*** SUPPLIED MATERIAL Section Begins ***

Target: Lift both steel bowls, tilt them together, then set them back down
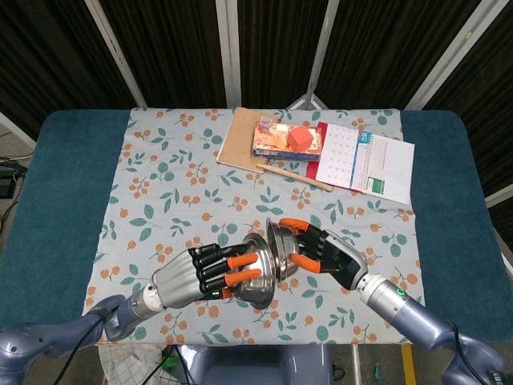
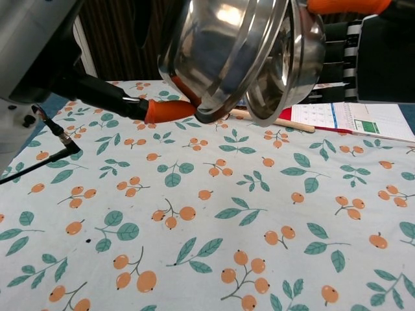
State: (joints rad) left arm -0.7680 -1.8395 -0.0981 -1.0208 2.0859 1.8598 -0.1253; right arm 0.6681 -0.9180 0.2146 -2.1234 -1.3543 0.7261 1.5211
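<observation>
Two steel bowls are held up above the floral tablecloth [image 1: 200, 184], tilted on edge with their rims meeting. My left hand [image 1: 204, 275] grips the left bowl [image 1: 258, 270], with orange fingertips wrapped over its outside. The right bowl [image 1: 282, 250] is gripped by my right hand [image 1: 325, 253]. In the chest view the left bowl [image 2: 217, 48] fills the top middle and overlaps the right bowl [image 2: 292, 58], whose open side faces left. An orange fingertip [image 2: 170, 110] of the left hand shows under the left bowl, and my right hand [image 2: 369, 39] is at the top right.
At the back of the table lie a brown board [image 1: 244, 138], a printed box [image 1: 276, 140] with an orange cube [image 1: 302, 137] on it, a wooden stick [image 1: 295, 176] and an open calendar notebook [image 1: 365, 162]. Blue table edges flank the cloth.
</observation>
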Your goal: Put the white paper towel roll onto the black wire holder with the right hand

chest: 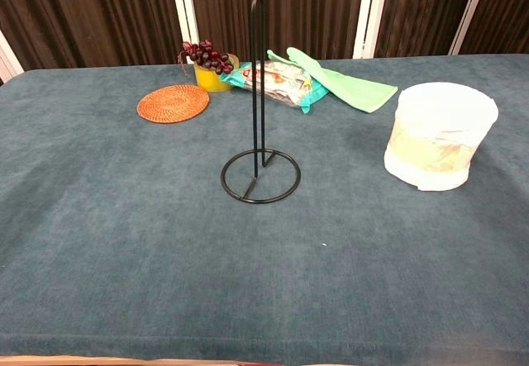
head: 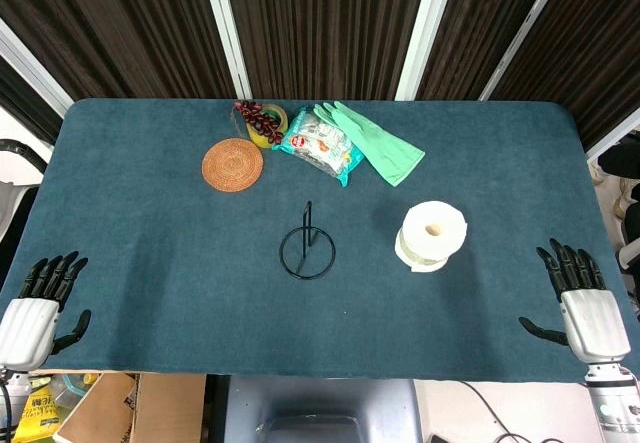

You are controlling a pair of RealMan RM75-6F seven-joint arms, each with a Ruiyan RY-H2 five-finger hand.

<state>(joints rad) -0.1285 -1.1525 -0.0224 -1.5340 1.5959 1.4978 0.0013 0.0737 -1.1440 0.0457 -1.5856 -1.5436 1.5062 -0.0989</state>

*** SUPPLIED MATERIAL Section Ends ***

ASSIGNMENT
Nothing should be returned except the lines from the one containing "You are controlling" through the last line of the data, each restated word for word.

WRITTEN RESPONSE
You are controlling a pair of RealMan RM75-6F seven-joint arms, each with a Ruiyan RY-H2 five-finger hand.

<state>(joints rad) -0.1285 -1.1525 -0.0224 -1.5340 1.5959 1.4978 0.0013 0.0737 -1.1440 0.0457 -1.5856 -1.5436 1.5062 -0.0989</state>

No further output remains for this exercise.